15. Waiver. No waiver of any provision hereof shall be effective unless made in writing and signed by the waiving party. The failure of any party to require the performance of any term or obligation of this Agreement, or the waiver by any party of any breach of this Agreement, shall not prevent any subsequent enforcement of such term or obligation or be deemed a waiver of any subsequent breach.

16. Notices. Any notices, requests, demands and other communications provided for by this Agreement shall be sufficient if in writing and delivered in person or sent by a nationally recognized overnight courier service or by registered or certified mail, postage prepaid, return receipt requested, to the Executive at the last address the Executive has filed in writing with the Company or, in the case of the Company, at its main offices, attention of the Board.

17. Amendment. This Agreement may be amended or modified only by a written instrument signed by the Executive and by a duly authorized representative of the Company.

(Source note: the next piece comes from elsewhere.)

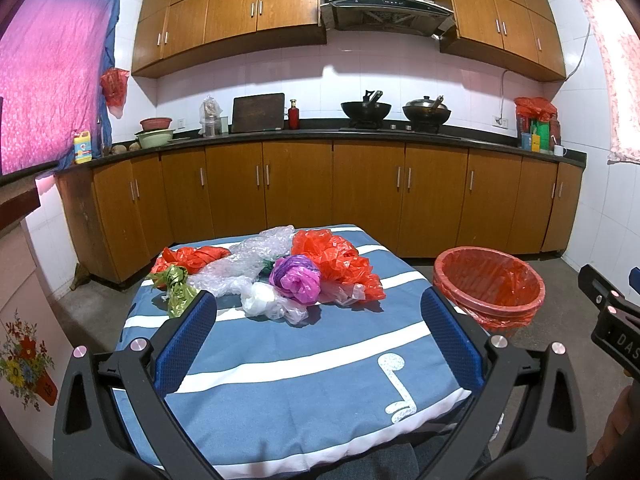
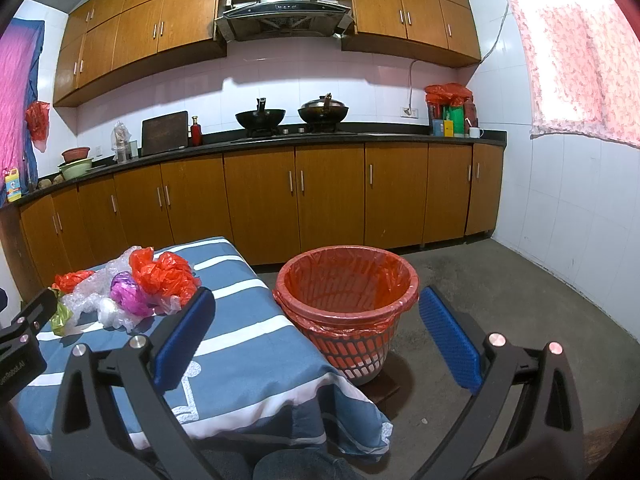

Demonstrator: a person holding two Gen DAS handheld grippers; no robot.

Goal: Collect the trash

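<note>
A pile of crumpled plastic bags lies on the far half of a blue-and-white striped table (image 1: 280, 360): a large red bag (image 1: 340, 264), a purple bag (image 1: 295, 278), a white bag (image 1: 264, 300), clear bubble wrap (image 1: 236, 268), a second red bag (image 1: 192, 258) and a green-gold wrapper (image 1: 176, 284). A red-lined basket bin (image 2: 348, 300) stands on the floor right of the table. My left gripper (image 1: 318, 304) is open and empty, just short of the pile. My right gripper (image 2: 316, 304) is open and empty, framing the bin; the pile (image 2: 132, 288) lies to its left.
Wooden cabinets (image 1: 332, 196) and a dark counter with woks (image 1: 366, 110) run along the back wall. The bin also shows in the left wrist view (image 1: 490, 280). Concrete floor (image 2: 500, 280) spreads right of the bin up to a white tiled wall.
</note>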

18. Effect on Other Plans and Agreements. An election by the Executive to resign for Good Reason under the provisions of this Agreement shall not be deemed a voluntary termination of employment by the Executive for the purpose of interpreting the provisions of any of the Company’s benefit plans, programs or policies. Nothing in this Agreement shall be construed to limit the rights of the Executive under the Company’s benefit plans, programs or policies except as otherwise provided in Section 8 hereof, and except that the Executive shall have no rights to any severance benefits under any Company severance pay plan, offer letter or otherwise. In the event that the Executive is party to an agreement with the Company providing for payments or benefits under such agreement and this Agreement, the terms of this Agreement shall govern and the Executive may receive payment under this Agreement only and not both. Further, Section 5(b) and Section 6 of this Agreement are mutually exclusive and in no event shall the Executive be entitled to payments or benefits pursuant to Section 5(b) and Section 6 of this Agreement.

19. Governing Law. This is a Delaware contract and shall be construed under and be governed in all respects by the laws of the state of Delaware without giving effect to the conflict of laws principles thereof. With respect to any disputes concerning federal law, such disputes shall be determined in accordance with the law as it would be interpreted and applied by the United States Court of Appeals for the Third Circuit.

20. Counterparts. This Agreement may be executed in any number of counterparts, each of which when so executed and delivered shall be taken to be an original; but such counterparts shall together constitute one and the same document.

21. Indemnification; D&O Insurance. During the term of this Agreement and through the sixth (6th) anniversary of the termination of Executive’s employment, the Company shall maintain coverage for the Executive as a named insured on all directors’ and officers’ insurance maintained by the Company for the benefit of its directors and officers on terms no less favorable than the terms for all other covered individuals and provide the Executive with at least the same corporate indemnification as it provides to other similarly situated executives of the Company.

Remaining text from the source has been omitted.